Disaster Recovery in the Schrems II Era: Architecting Resilience for Norwegian Data
There is a fundamental misunderstanding in the European hosting market today. Most CTOs believe that having a nightly tarball stored in an AWS S3 bucket constitutes a Disaster Recovery (DR) plan. It does not. That is merely an archive. A true DR strategy is about continuity and compliance, two factors that have become exponentially more difficult since the CJEU's Schrems II ruling.

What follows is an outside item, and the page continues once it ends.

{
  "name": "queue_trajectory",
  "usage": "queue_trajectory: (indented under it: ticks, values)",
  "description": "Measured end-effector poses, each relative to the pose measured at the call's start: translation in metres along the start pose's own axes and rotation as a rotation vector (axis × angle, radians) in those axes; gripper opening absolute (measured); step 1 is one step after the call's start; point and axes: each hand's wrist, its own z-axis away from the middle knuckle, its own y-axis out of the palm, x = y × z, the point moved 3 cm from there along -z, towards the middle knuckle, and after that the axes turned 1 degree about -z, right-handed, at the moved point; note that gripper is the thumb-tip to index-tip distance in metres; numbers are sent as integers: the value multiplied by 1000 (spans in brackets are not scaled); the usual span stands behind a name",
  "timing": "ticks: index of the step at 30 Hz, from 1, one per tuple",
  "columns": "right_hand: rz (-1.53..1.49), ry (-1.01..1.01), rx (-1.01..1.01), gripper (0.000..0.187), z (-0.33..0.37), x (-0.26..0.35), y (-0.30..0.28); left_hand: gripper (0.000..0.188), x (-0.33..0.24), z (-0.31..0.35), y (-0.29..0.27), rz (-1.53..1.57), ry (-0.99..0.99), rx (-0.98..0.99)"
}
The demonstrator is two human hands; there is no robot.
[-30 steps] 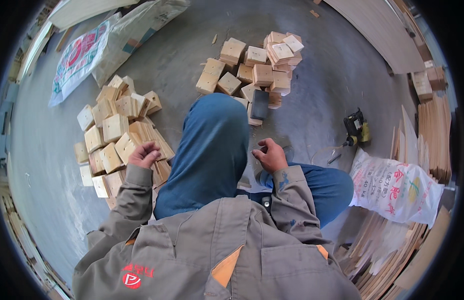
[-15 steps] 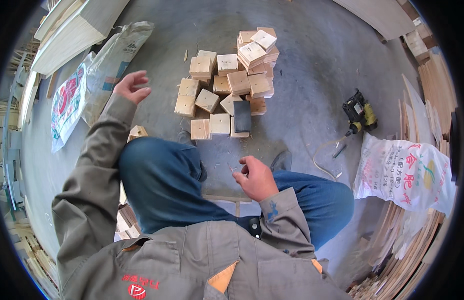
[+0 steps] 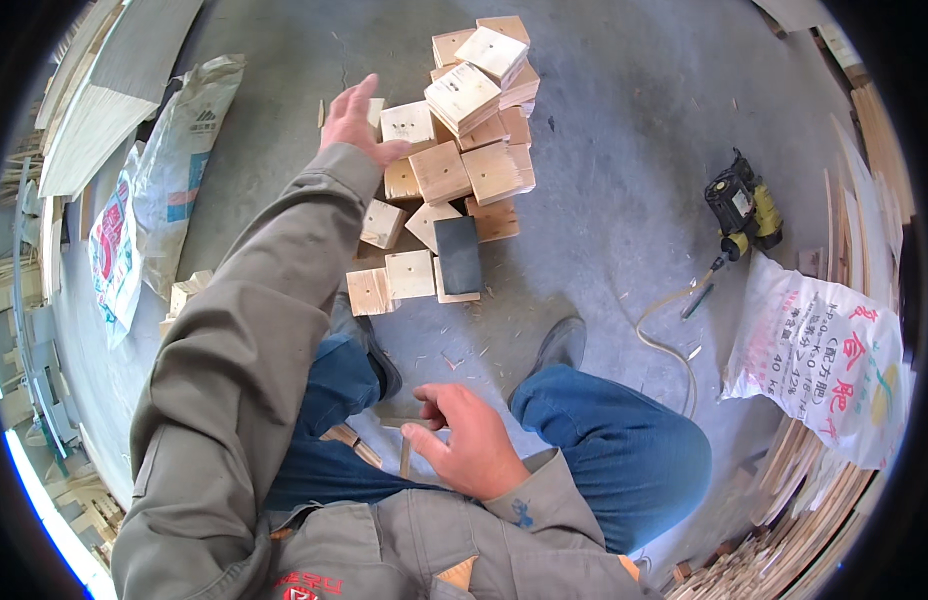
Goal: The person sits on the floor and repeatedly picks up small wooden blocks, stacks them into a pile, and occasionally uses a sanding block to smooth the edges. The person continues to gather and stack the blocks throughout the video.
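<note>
Wooden blocks (image 3: 442,172) by left hand (image 3: 354,128), with fingers parted as on right hand (image 3: 471,440), seemingly pre-grasp, likely calling for a pinch.

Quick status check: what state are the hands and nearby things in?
Left hand: open, at the wooden blocks.
Right hand: loosely curled, thumb and forefinger apart.
Wooden blocks: loosely piled, some stacked.
Dark slab: resting on the blocks.
Black-and-yellow tool: lying down, hose attached.
Right-side white sack: wrinkled.
</note>
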Motion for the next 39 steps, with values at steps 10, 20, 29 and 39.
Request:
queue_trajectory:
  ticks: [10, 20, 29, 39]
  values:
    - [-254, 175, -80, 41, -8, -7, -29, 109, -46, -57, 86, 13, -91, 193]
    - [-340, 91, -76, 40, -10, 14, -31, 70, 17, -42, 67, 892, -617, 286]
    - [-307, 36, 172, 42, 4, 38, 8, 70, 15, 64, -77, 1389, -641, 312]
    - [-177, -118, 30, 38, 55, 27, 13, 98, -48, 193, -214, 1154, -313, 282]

If you are operating in Norway or handling EU citizen data, relying on US-owned cloud providers for your failover infrastructure introduces legal latency that is just as damaging as network latency. When the Datatilsynet (Norwegian Data Protection Authority) knocks on your door, "we store backups in Frankfurt" is no longer a valid defense against the US Cloud Act. You need data sovereignty.
This guide is not a high-level overview. We are going to architect a disaster recovery solution that keeps your RPO (Recovery Point Objective) near zero and your data strictly within Norwegian borders, utilizing standard Linux tooling available in 2023.
The RPO/RTO Trade-off: Defining the Cost of Downtime
Before writing a single line of config, you must define two variables:
- RPO (Recovery Point Objective): How much data can you afford to lose? (e.g., 5 minutes).
- RTO (Recovery Time Objective): How long can you be offline? (e.g., 1 hour).
Achieving RPO=0 requires synchronous replication, which introduces network latency to your write operations. If your primary server is in Oslo and your DR site is in Bergen, the speed of light is your constraint. On CoolVDS NVMe instances, we minimize the I/O bottleneck, but the network topology matters.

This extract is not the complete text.